By shakingpt On 2011.08.17 09:03
I have a neuro doc, he is not the problem.
I went for a physical with my family doc. I told him I was going for my first evaluation for DBS surgery. He says "What's that?" I explain and he responds "Do you shake?" Told him of my concern for the severe fatigue I have, at times can barely make it into the house at the end of the day. His response " Maybe you need to lose more weight? and perhaps we should lower your BP meds?"

Need I say more?

By karolinakitty On 2011.08.17 10:18
OH boy.... been there...done that....
our PCP is an idiot when it comes to PD, HOWEVER, his LPN knows her stuff and has been a blessing to us...maybe check and see about his PA or LPN....see if they know worked for us.....

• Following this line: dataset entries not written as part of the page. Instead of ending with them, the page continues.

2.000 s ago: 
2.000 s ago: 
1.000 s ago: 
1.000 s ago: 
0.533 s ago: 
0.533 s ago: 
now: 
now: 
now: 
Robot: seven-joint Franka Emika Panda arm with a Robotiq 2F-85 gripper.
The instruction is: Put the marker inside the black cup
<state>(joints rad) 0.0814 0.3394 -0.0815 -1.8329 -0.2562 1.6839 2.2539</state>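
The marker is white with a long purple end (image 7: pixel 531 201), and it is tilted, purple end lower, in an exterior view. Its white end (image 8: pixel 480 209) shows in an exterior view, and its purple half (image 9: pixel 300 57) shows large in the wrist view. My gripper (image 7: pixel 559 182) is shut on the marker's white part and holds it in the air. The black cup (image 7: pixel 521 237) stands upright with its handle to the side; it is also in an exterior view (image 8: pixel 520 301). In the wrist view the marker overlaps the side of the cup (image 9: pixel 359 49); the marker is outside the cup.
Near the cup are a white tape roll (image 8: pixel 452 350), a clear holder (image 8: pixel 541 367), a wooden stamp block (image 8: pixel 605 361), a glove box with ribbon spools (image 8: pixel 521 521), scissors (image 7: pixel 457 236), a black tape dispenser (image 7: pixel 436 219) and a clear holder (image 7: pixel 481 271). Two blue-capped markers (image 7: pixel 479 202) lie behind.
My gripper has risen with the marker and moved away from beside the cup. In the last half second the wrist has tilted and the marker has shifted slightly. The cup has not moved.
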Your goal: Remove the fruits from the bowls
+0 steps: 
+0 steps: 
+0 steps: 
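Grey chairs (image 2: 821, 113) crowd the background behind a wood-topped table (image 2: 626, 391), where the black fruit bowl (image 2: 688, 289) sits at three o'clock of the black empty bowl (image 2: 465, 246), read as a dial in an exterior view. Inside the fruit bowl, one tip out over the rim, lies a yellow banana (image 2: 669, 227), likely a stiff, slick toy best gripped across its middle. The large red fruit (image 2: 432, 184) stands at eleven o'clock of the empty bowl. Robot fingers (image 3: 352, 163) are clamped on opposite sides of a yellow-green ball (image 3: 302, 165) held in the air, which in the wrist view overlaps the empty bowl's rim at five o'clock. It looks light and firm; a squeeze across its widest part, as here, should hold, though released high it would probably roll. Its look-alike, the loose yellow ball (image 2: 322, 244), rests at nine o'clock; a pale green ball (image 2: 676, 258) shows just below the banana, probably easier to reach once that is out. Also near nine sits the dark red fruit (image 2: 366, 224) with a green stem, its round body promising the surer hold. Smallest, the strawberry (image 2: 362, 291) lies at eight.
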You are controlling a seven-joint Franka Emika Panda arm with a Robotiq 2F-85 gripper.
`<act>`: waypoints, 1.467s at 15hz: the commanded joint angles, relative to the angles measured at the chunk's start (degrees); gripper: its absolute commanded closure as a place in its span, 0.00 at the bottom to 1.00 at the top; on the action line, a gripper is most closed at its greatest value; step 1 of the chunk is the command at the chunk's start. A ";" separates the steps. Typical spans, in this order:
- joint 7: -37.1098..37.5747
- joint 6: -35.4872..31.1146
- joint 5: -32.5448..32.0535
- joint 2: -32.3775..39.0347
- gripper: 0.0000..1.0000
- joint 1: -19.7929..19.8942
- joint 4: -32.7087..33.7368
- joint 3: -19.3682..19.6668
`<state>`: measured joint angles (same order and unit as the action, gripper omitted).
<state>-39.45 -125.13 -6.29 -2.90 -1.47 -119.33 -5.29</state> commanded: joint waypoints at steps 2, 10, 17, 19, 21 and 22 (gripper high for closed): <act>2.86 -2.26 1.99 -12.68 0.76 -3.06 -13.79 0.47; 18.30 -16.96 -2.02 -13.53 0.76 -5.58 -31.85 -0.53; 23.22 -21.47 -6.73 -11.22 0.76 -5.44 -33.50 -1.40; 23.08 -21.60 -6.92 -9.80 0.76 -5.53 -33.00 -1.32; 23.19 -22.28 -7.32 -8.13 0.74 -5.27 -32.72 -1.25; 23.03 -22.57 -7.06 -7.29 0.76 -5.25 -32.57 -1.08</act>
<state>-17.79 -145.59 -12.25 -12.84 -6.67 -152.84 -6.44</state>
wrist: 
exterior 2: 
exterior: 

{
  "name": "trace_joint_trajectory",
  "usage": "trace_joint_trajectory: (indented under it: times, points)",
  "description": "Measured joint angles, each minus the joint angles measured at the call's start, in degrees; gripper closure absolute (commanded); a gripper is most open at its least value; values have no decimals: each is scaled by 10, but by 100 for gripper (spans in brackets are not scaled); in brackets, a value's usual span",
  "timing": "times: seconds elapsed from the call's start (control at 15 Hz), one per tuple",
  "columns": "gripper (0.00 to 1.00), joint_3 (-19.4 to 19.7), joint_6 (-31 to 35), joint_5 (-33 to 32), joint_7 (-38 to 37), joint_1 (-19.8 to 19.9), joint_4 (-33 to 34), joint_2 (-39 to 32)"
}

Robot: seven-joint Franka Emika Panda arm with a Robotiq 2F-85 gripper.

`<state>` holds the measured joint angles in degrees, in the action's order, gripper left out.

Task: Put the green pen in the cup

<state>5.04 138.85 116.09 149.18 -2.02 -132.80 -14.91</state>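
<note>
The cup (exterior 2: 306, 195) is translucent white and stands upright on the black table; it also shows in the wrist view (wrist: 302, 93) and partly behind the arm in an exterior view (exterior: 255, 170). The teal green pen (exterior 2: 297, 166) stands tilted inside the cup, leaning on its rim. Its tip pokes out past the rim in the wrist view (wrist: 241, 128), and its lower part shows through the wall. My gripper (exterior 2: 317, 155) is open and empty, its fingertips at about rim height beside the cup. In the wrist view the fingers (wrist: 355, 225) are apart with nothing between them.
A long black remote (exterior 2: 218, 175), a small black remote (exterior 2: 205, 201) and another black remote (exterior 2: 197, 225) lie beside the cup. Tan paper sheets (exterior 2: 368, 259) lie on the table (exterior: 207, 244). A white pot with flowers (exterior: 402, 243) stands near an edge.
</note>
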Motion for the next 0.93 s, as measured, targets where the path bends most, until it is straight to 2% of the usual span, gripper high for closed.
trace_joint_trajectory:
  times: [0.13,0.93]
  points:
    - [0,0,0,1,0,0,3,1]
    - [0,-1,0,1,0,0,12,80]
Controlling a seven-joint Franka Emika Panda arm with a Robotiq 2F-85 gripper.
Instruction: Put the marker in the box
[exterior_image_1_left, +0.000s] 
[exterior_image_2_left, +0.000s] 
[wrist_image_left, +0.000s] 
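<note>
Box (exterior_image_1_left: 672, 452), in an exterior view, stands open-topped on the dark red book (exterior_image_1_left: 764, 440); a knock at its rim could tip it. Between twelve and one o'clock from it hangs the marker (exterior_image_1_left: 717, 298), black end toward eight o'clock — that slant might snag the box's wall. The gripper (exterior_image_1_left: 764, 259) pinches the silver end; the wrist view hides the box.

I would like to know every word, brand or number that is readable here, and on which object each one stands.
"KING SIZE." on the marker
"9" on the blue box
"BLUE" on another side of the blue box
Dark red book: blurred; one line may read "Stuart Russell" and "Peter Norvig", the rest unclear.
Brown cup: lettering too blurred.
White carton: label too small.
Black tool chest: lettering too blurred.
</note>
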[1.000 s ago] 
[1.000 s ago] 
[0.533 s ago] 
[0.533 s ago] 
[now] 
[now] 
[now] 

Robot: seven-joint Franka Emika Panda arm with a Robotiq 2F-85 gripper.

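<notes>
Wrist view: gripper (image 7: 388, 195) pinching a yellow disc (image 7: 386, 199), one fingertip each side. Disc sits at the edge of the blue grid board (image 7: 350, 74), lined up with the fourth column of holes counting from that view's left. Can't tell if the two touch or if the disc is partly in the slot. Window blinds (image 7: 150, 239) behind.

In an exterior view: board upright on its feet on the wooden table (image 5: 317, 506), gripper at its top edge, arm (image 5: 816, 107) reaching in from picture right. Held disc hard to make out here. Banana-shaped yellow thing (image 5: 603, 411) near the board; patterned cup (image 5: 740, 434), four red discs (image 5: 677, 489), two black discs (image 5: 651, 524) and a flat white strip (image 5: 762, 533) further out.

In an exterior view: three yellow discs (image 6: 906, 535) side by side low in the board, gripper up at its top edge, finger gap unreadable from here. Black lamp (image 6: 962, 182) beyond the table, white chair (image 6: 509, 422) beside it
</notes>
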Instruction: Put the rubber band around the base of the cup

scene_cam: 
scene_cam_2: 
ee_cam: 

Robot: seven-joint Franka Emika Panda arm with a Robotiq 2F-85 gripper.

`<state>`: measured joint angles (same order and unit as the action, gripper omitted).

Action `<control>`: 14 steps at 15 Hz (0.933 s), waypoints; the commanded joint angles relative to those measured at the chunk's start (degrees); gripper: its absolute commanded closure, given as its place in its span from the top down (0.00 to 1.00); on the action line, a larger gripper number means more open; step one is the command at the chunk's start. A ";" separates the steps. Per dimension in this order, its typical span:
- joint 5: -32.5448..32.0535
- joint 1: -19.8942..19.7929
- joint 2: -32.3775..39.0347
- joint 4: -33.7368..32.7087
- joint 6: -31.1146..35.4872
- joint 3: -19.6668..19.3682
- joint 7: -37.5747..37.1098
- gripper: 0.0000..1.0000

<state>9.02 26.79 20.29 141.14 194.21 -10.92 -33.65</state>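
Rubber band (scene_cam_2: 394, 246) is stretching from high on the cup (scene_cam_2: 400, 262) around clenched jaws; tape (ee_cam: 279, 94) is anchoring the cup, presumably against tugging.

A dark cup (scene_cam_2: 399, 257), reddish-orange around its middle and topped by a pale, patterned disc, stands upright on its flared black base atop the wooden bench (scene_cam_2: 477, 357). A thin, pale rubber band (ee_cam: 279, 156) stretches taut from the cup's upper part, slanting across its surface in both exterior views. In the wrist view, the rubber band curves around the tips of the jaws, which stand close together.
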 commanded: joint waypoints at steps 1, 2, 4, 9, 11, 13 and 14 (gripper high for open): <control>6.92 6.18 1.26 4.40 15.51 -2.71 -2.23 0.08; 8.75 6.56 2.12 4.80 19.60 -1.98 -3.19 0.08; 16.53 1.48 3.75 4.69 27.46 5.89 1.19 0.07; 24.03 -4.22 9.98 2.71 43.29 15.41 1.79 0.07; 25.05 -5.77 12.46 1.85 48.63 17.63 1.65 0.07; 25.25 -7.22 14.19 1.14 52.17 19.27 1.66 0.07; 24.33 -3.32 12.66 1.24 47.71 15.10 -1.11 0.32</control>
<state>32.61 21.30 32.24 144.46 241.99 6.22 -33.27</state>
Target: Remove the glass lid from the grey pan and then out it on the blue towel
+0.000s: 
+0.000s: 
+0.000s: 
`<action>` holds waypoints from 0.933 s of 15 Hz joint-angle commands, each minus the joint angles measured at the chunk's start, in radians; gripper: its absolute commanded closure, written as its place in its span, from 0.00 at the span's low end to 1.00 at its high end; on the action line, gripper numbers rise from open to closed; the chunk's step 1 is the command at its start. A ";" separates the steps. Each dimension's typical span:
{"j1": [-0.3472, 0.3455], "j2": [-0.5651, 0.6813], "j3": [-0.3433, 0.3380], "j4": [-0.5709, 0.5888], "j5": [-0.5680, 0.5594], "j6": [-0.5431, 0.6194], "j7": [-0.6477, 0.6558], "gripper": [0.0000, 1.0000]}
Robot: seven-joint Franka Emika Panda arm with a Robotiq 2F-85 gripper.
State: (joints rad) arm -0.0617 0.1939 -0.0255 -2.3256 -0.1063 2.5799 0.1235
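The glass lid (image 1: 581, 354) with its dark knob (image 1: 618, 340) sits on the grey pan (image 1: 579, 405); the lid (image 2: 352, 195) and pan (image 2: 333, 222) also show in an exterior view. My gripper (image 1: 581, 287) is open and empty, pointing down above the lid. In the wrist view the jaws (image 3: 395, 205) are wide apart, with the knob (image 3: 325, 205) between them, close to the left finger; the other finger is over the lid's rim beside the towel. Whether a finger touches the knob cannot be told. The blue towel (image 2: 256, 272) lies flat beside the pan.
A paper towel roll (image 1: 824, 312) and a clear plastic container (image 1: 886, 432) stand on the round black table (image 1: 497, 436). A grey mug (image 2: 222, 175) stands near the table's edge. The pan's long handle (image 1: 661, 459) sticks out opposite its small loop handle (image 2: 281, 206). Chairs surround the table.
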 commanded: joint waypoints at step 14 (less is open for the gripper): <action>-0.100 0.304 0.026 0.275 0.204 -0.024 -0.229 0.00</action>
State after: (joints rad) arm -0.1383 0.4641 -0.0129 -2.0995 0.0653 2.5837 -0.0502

By LOHENGR1N On 2011.08.18 23:35
shaking? You're fairly newly diagnosed with PD if I remember correctly. DBS isn't a cure all, I hope you carefully research sites with those's who have had this procedure both pro's and con's. Many have success but also many have more problems from this, it is brain surgery after all. I'm not sure what benefits come for fatigue from this. Please remember that the sites from the manufacturer will promise everything to sell their unit and procedure. If you're only in to this for a year or a bit more remember also that much more is to come. I'm not trying to scare you but just letting you know that after the DBS there isn't much out there to help you down the road. I know drug management of PD is up and down trial and error trying to get a dosage and mix you can live with but sometimes We have to give that a chance to work and stabilize. My friend I know it is a hard road and there are things that look and sound promising but One has to weigh benefits now against what is to come. To rush to something drastic and last ditch in the beginning leaves nothing when progression really turns up the heat. Life changes with Parkinson's Disease, as they say the hard days now become good days later as the hard gets harder. DBS doesn't make one feel like pre-Parkinson's and I'd hate to see you rob yourself of any relief when the going gets worse. Even with DBS you'll have to learn to cut back and pace yourself or you'll tire just the same. It's early on for you my friend, many changes and adjustment in living lay ahead. Please consider long and hard before committing to what you may need later on. There are many drugs now that seem to help newer or newly diagnosed patients that weren't available years ago. Give them a chance if you can. And keep posting I haven't seen your posts often enough on here! Take care, best of luck and hang in there!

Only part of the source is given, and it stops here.